The TUC claim that some businesses can afford to pay the living wage, calculated by Centre for Research in Social Policy, but are refusing to do so – and the regional economy is suffering as a result.
The North East Chamber of Commerce, however, says there has been progress and last week published a survey which shows 35% of firms increased workers’ pay above inflation last year.
Northern TUC Regional Secretary Beth Farhat called for a bigger commitment. She said:
“People deserve a fair day’s pay for an honest day’s work.
“But low pay is blighting the lives of hundreds of thousands of families in the North East. And it’s adding to the deficit because it means more spent on tax credits and less collected in tax.
“We have the wrong kind of recovery with the wrong kind of jobs – we need to create far more living wage jobs, with decent hours and permanent contracts.
“The fact is there are employers out there in our region who can afford to pay living wages, but aren’t.
“It is now time for all responsible employers to commit to adopting this standard, which enables workers to earn just enough to be able to live a decent life.”
Catherine McKinnell, Labour MP for Newcastle North, will speak at the Living Wage Summit at Newcastle’s Centre for Life on Thursday as part of a week of action on low wages by the TUC.

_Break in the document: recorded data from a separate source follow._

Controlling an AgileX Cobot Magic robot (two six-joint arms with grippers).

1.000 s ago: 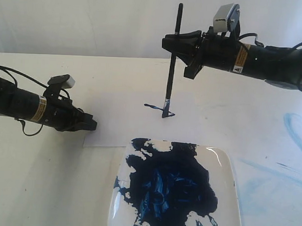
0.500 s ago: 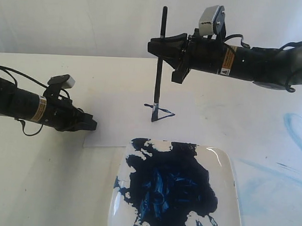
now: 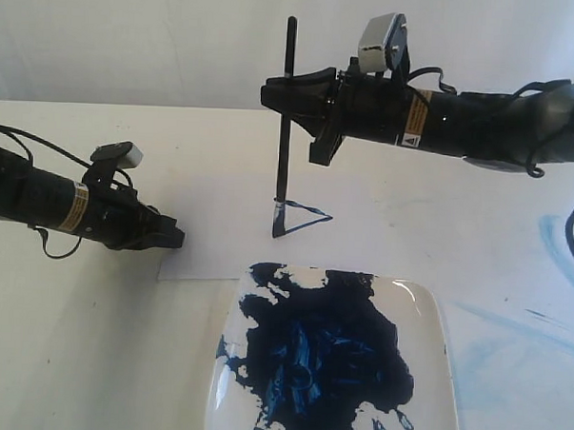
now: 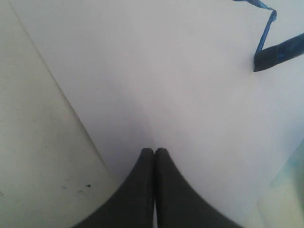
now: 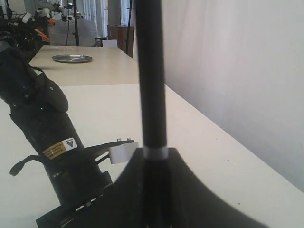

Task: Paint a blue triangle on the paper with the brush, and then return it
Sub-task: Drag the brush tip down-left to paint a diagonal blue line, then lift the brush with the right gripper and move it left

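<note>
Right claw (image 3: 290,93) clamped on brush (image 3: 283,148), held upright, bristles at left corner of blue triangle (image 3: 306,216). Left claw (image 4: 155,152) pressed together, tips over paper (image 4: 166,85) near its edge.

Left pincer (image 4: 154,150) closed, arm low, angled down. Right pincer (image 3: 281,93) raised, clamping brush (image 3: 282,158), arm horizontal.

Brush (image 3: 284,129) on paper (image 3: 219,233), plate (image 3: 435,312) nearer cam

Tally of what is on show
Two grippers, the left gripper (image 3: 177,237) and the right gripper (image 3: 289,91); one brush (image 3: 282,167), one paper (image 3: 219,243), one blue triangle (image 3: 304,216), one plate (image 3: 434,309).
</note>
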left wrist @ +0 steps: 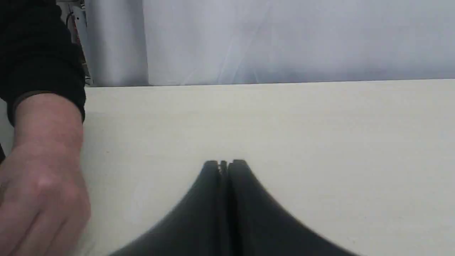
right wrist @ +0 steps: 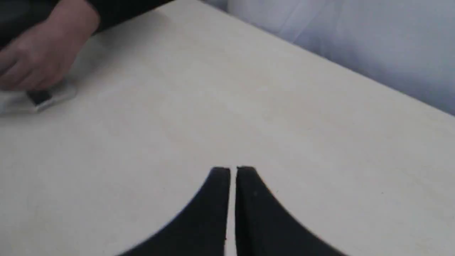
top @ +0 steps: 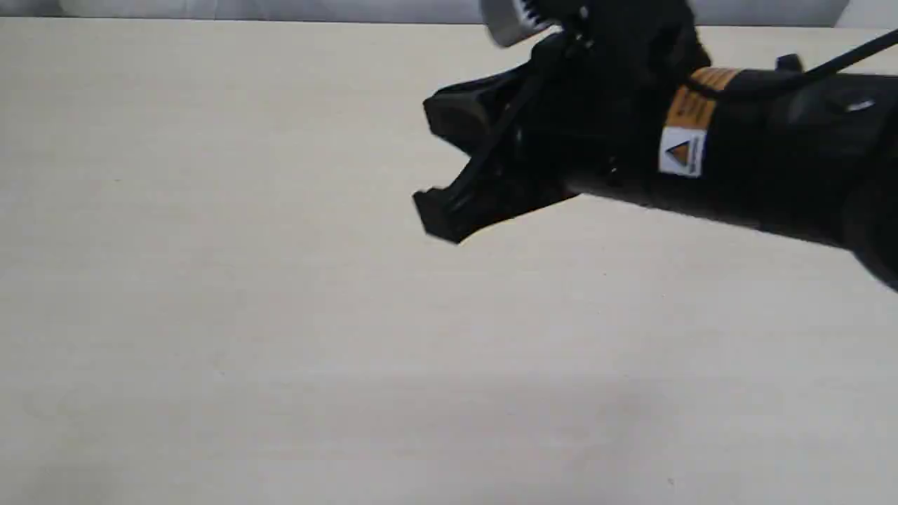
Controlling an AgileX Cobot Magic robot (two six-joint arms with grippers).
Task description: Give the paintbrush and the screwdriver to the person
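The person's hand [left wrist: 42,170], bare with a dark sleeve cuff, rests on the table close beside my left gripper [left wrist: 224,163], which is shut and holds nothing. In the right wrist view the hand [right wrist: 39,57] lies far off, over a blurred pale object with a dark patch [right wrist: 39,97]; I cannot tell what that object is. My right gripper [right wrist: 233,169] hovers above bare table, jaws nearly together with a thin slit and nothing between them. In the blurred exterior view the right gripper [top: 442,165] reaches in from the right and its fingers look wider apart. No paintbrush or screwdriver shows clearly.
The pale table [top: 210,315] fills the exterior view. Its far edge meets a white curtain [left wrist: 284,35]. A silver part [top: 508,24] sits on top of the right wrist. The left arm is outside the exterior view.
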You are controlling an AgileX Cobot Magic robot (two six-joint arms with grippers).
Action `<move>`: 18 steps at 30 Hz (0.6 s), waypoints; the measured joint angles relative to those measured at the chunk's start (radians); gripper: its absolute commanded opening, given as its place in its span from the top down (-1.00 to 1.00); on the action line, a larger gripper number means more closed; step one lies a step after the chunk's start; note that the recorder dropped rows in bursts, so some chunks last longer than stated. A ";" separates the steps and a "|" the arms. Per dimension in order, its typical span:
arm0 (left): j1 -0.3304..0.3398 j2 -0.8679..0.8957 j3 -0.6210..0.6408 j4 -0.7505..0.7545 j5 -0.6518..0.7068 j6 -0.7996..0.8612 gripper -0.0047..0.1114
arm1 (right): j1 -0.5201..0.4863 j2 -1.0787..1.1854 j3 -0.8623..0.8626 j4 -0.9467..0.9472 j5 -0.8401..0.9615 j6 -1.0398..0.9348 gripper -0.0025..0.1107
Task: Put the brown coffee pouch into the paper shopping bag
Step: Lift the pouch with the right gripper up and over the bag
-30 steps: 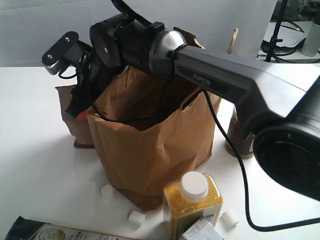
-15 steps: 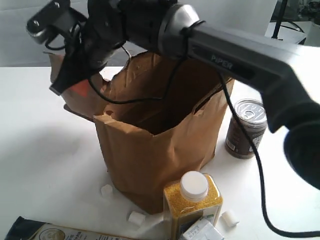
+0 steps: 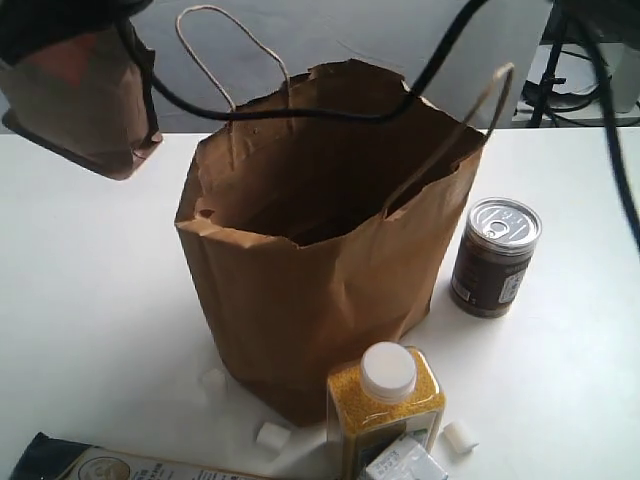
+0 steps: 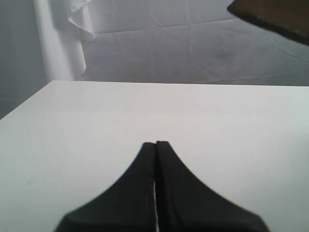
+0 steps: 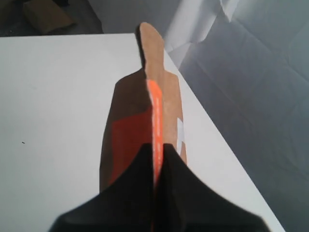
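Observation:
The brown coffee pouch [image 3: 85, 110] hangs in the air at the upper left, to the left of and above the paper shopping bag's [image 3: 310, 270] rim, tilted, with its orange-red label [image 3: 80, 62] partly showing. The bag stands open in the middle, both loop handles up. In the right wrist view my right gripper [image 5: 154, 147] is shut on the pouch [image 5: 157, 87], seen edge-on. In the exterior view that gripper is mostly cut off by the top edge. My left gripper [image 4: 156, 144] is shut and holds nothing, over bare white table. A corner of the pouch [image 4: 275, 17] shows above it.
A dark brown can with a pull-tab lid [image 3: 494, 256] stands right of the bag. A yellow-filled bottle with a white cap [image 3: 385, 400] and a small box are in front. A dark flat package [image 3: 90, 462] lies front left. Small white cubes [image 3: 272, 435] are scattered. A black cable [image 3: 300, 113] droops across the bag's mouth.
My right arm has risen and swung away from over the bag, carrying the pouch up from beside the bag's left side. The bag's mouth and handles now show.

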 measured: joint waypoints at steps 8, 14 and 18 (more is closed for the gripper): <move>0.000 0.000 0.000 0.000 0.000 0.000 0.92 | 0.031 -0.179 0.000 0.000 0.120 0.029 0.96; 0.000 0.000 0.000 0.000 0.000 0.000 0.92 | 0.038 -0.280 0.000 -0.019 0.233 0.074 0.96; 0.000 0.000 0.000 0.000 0.000 0.000 0.92 | 0.040 -0.317 0.000 -0.165 0.426 0.154 0.96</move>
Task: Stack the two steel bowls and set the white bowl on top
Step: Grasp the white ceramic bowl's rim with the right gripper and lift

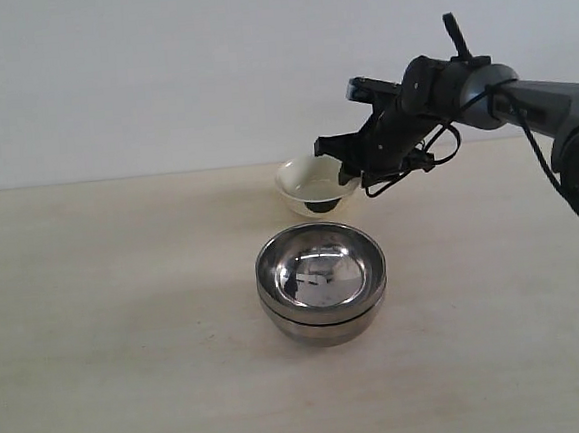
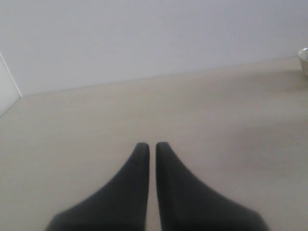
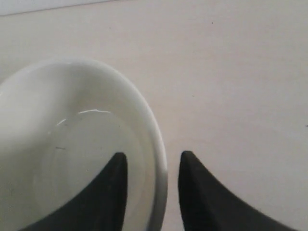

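The white bowl (image 3: 72, 144) sits with its rim between the slightly parted jaws of the right gripper (image 3: 153, 154), unclamped.

The two steel bowls (image 1: 321, 274) are formed of polished metal with a mirror-like, reflective finish. The white bowl (image 1: 305, 178) is glazed ceramic, glossy and smooth. The tabletop (image 1: 115, 290) is presented as a pale, matt, smooth surface. The left gripper (image 2: 150, 144) and right gripper (image 3: 151, 156) are finished in matt black.
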Available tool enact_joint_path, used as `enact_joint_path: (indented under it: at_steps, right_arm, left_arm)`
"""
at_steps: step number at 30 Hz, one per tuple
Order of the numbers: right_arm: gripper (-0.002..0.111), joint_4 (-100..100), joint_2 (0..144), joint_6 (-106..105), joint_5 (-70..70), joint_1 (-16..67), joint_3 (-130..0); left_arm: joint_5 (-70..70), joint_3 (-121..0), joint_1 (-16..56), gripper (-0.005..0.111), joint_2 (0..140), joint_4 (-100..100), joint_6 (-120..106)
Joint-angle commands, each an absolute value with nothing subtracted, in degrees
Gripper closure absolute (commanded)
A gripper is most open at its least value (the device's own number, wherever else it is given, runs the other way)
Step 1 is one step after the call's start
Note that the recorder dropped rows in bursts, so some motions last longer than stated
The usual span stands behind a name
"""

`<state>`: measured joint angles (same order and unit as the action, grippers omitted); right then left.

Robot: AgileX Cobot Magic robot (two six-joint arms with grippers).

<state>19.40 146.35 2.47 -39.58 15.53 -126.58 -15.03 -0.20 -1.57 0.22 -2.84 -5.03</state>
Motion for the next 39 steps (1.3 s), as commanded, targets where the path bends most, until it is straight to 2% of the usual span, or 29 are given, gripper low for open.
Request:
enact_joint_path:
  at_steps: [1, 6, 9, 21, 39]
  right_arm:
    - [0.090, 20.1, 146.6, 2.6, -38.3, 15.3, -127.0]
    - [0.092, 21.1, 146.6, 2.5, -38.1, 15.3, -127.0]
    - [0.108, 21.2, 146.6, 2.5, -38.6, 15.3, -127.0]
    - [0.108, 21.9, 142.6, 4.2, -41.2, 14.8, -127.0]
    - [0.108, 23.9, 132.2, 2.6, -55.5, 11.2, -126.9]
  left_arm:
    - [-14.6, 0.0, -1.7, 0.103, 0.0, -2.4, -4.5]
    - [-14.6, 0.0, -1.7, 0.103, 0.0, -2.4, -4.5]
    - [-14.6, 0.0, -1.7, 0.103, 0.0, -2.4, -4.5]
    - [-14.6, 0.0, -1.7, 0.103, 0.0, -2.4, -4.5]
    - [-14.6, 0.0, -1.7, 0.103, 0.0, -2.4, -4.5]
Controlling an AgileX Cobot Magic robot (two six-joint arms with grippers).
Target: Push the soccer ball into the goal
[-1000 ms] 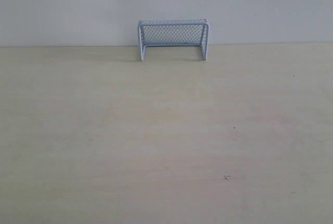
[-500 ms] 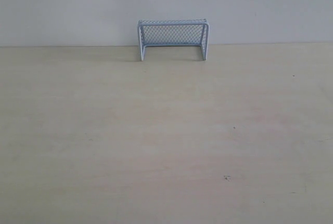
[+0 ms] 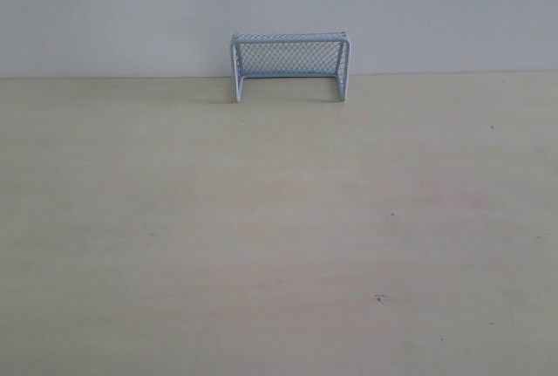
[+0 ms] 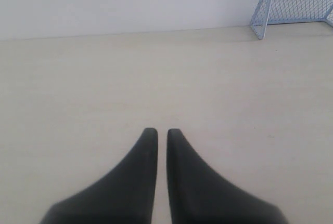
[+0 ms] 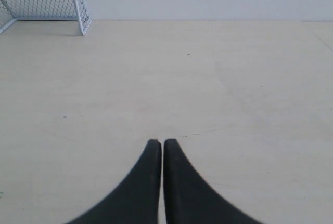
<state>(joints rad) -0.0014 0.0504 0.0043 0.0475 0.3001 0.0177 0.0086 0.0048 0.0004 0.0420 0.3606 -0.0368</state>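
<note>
Left gripper (image 4: 157, 130) is seen with its two black fingers drawn together, only a narrow slit left between them and nothing held. Right gripper (image 5: 156, 142) is likewise clenched on nothing, its slit thinner still. Both are held low over bare tabletop, and neither is caught in the exterior view.

Over the last second no change can be made out in the exterior view: the goal (image 3: 289, 64) is found at the same spot, and no arm has entered that view. It may be judged from this that the push has not yet been begun.

The soccer ball cannot be seen in any of the three views, so its place cannot be told; it must be located before any push can be planned.

The goal is set at the far edge of the table (image 3: 279, 219), about midway along that edge and close against the wall (image 3: 105, 10). Its open mouth is turned toward the near edge. A thin white frame of rounded bars is shown, rectangular at the front, with fine pale diamond mesh stretched over the back and sides.

The table is a pale, matte, wood-toned board, flat and smooth, marked only by a few small dark specks (image 3: 380, 297) toward the near right corner. The fingers are matte black, broad at the root and curved to slim tips.
</note>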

Newcastle City Council became the first to introduce a living wage and the authority boosted this to £7.55 in April, and South Tyneside has announced it is to follow suit. Councils in Gateshead, Northumberland and North Tyneside all set up working groups to explore the issue earlier this year.
Ms McKinnell, Labour’s Shadow Economic Secretary, said:
“People in the North East are really struggling with the cost of living crisis and with around one in four workers in our region paid less than the living wage, more must be done to tackle the problem of low pay.
“Finding ways to support and encourage employers to pay the Living Wage is a major part of that.
“It is fantastic to see more businesses and Labour-run councils in our region seeing the benefits of adopting the Living Wage, but it is important that we continue to demonstrate the value, both to employers but also to our region as a whole.”
The Living Wage Summit will also hear from local authorities, trade unions, voluntary and community agencies, such as the Child Poverty Commission and employers.
Speakers include James Ramsbotham, chief executive of the North East Chamber of Commerce, Sarah Vero from the Living Wage Foundation, Reverend Simon Mason and Matt Stripe, HR director for Nestle, who are a committed Living Wage employer.